I just spent some time testing again and checking for anything else. RFP does force a generic user agent, but unfortunately it keeps the version information and I can't figure out how to change it with RFP on. Would be nice to set it to the ESR version used by TBB (which has lower bits), but I'm not sure if that would lead to a more unique fingerprint (if, say, a feature was detected that is available in later versions but not ESR).

Edit: just tried Mullvad browser, and it's non-unique! Might be the best option.

[-] [email protected] 2 points 10 months ago* (last edited 10 months ago)

Was getting 71% on Librewolf with only uBlock Origin. Enabled every blocklist in the extension and am now getting 100%. Thanks for sharing!

[-] [email protected] 3 points 11 months ago

Yes! Depending on how much time you want to spend figuring things out... there is a learning curve, but the documentation is quite extensive. And you do learn a lot about Linux by diving in. The compile times aren't really an issue today if you have decent hardware- I run it at home and on all of my servers (some of them not very powerful). You can do other things while it's compiling.

It's great if you want to customize everything and learn how your system works, or are interested in optimizing everything for your specific CPU architecture. There are a few pitfalls (especially when learning), but I've generally been able to learn how to fix any issues as they arise.

Also, the package availability is great. If you can't find something in the gentoo repository or in an overlay, you can usually find its dependencies and build it yourself.

[-] [email protected] 4 points 11 months ago* (last edited 11 months ago)

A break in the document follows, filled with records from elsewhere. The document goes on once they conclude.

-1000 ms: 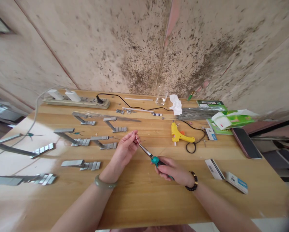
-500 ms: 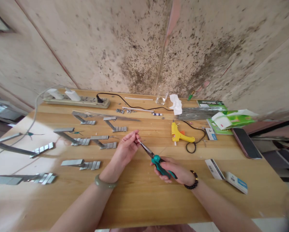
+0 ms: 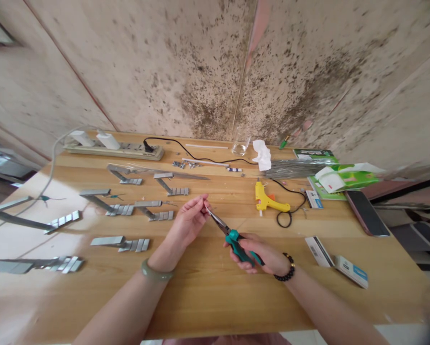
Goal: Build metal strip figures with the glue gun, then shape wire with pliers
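My right hand (image 3: 250, 251) is wrapped round the teal and black handles of long-nose pliers (image 3: 232, 235). The pliers point up and to the left, their tips close to the fingertips of my left hand (image 3: 191, 215). Thumb and forefinger of that left hand are pinched together at the plier tips; what they hold is too small to make out. Left of my hands, several grey folded strip pieces (image 3: 135, 245) lie on the wooden table (image 3: 207, 306), some with segmented ends.
A yellow glue gun (image 3: 268, 199) with a black cord lies right of centre. Behind it are a bundle of thin metal wires (image 3: 297, 167), a tissue (image 3: 261, 155) and a clear glass (image 3: 240, 145). A phone (image 3: 367, 213), small boxes (image 3: 351, 271) and a power strip (image 3: 114, 149) surround the work area.
Almost nothing has moved. The fingers of my left hand have shifted very slightly at the plier tips; the pliers stay in my right hand.
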A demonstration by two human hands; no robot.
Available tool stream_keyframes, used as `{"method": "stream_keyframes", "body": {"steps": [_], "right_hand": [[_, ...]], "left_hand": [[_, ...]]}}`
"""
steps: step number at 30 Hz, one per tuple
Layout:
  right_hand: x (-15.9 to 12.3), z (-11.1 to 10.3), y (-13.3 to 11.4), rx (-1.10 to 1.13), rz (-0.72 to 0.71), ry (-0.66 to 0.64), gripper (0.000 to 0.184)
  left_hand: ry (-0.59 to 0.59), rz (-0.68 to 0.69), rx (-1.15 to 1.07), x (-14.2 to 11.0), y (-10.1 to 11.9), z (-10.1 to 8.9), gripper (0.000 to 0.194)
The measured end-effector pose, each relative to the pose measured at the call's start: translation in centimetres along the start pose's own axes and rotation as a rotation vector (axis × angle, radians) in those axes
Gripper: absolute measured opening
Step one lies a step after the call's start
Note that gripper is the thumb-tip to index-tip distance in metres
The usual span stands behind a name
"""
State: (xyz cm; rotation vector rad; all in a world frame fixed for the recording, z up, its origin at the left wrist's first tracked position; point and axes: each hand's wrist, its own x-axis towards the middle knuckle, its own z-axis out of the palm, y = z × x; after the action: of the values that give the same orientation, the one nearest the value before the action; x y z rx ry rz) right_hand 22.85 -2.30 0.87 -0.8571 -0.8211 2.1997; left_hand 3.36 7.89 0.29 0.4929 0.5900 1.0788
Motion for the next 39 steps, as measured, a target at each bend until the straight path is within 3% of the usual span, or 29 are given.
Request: {"method": "stream_keyframes", "body": {"steps": [18, 22, 28, 33, 39], "right_hand": [[0.0, -0.1, 0.1, -0.113, 0.013, 0.055, 0.044], [-0.1, 0.2, 0.0, -0.362, -0.051, 0.158, 0.039], [-0.6, 1.0, -0.8, -1.097, -0.288, 0.362, 0.017], [-0.7, 0.9, -0.5, -1.465, -0.288, 0.514, 0.031], [-0.6, 0.8, 0.0, -1.746, -0.237, 0.614, 0.040]], "left_hand": [[-0.001, 0.018, 0.042, 0.2, -0.1, -0.2, 0.020], [0.030, 0.073, 0.100, 0.3, -0.2, -0.2, 0.021], [0.112, 0.143, 0.190, 0.5, -0.2, -0.2, 0.023], [0.136, 0.235, 0.301, 0.6, -0.6, -0.3, 0.021], [0.171, 0.323, 0.488, 0.6, -1.0, -0.2, 0.022]]}}
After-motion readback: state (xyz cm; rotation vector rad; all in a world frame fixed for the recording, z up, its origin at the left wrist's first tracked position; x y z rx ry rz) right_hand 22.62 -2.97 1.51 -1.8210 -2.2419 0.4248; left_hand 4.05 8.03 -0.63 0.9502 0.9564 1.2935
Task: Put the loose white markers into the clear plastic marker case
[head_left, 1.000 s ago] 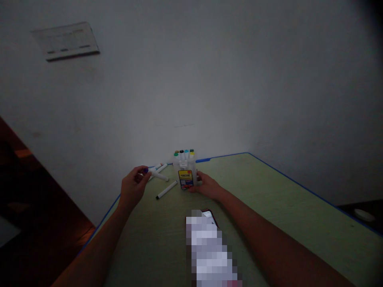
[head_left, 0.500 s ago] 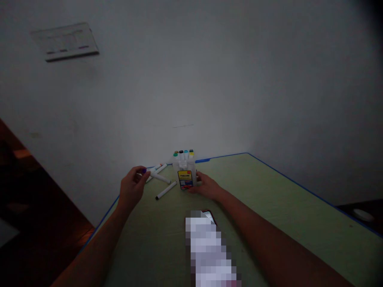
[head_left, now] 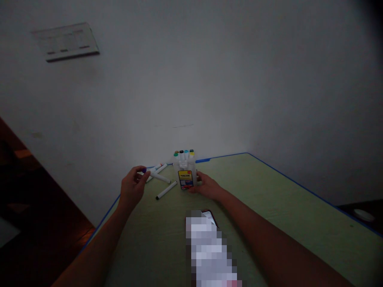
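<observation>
A clear marker box [head_left: 186,175] with a yellow label stands upright near the far edge of a green table [head_left: 269,207]. Several markers with coloured caps stick out of its top. My right hand [head_left: 206,185] is wrapped round the box's right side. My left hand [head_left: 133,185] pinches a white marker with a purple cap [head_left: 145,170], lifted a little off the table. Loose white markers [head_left: 165,191] lie between the two hands.
A phone [head_left: 208,216] lies on the table in front of me, partly behind a pixelated patch. The blue-edged table meets a white wall at its far side. A dark wooden floor lies to the left. A switch plate [head_left: 66,41] hangs high on the wall.
My left hand has drawn the purple-capped marker slightly left and down. The right hand and box have barely shifted.
</observation>
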`<action>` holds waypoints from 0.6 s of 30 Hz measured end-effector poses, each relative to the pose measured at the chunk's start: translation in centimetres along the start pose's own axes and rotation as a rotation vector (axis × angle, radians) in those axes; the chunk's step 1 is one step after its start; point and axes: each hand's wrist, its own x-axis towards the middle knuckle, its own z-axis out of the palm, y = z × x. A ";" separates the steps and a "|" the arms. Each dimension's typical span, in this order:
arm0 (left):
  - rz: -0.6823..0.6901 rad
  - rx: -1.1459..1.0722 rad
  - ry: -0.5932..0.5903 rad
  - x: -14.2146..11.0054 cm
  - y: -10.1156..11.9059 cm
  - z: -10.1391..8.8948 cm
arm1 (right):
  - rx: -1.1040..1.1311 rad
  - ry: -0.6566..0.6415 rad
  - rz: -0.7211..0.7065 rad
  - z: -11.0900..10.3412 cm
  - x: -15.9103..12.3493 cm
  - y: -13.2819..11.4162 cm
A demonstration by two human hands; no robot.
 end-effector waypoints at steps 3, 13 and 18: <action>-0.002 0.012 -0.008 0.0 0.1 0.0 | -0.011 0.000 0.014 0.0 0.0 -0.1; 0.011 0.025 0.000 0.0 0.4 -0.1 | 0.047 -0.008 -0.015 0.1 0.1 0.2; 0.011 -0.008 -0.006 0.1 0.3 -0.1 | 0.022 -0.003 0.006 0.0 0.1 0.1</action>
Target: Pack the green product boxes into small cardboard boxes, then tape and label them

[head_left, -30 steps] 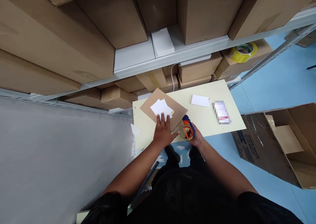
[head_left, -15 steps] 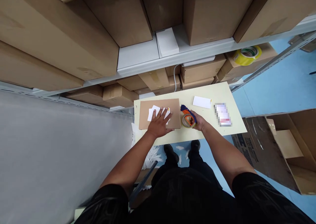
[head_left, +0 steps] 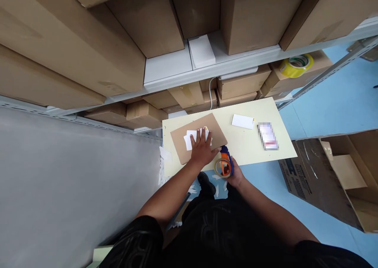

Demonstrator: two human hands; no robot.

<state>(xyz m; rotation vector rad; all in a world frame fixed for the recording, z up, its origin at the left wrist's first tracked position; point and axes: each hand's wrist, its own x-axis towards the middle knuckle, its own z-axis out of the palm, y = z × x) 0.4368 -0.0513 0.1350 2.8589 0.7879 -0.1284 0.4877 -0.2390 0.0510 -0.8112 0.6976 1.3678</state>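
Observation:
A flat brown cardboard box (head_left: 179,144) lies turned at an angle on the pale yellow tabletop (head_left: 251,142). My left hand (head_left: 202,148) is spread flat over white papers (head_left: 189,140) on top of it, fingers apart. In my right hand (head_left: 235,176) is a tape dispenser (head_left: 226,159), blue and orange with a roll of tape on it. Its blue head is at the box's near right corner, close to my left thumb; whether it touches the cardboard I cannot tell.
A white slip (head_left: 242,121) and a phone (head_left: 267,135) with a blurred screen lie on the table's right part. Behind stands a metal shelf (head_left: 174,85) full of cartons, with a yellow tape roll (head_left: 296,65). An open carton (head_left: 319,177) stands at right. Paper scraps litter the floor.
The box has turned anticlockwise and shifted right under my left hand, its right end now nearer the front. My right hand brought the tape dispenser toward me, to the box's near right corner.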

The difference is that your ISP doesn't know where your packets are headed, and the destination doesn't know where your packets came from. The ISP sees you connect to the entrance node and the destination sees you connect from the exit node, and it's very difficult for anyone to trace the connection back to you (unless they own both the entrance and exit and use traffic coorelation or some other exploit/fingerprint). Regardless, both parties are generally able to tell that you are using TOR if they reference lists of known entrance/exit nodes. Also the anti-fingerprinting measures taken by TB are a bit more strict than other privacy-focused browsers

[-] [email protected] 5 points 11 months ago

It's great for anything low bandwidth that isn't tied to your identity, and helps for peace of mind, despite its issues. You do run into captcha or DDOS protection issues occasionally, but the new tor circuit for this site button sometimes works. Also it uses letterboxing to prevent resolution-based fingerprinting, which isn't very pretty, but leaving it at its default size (or locking the size using the WM) works well and is good for privacy.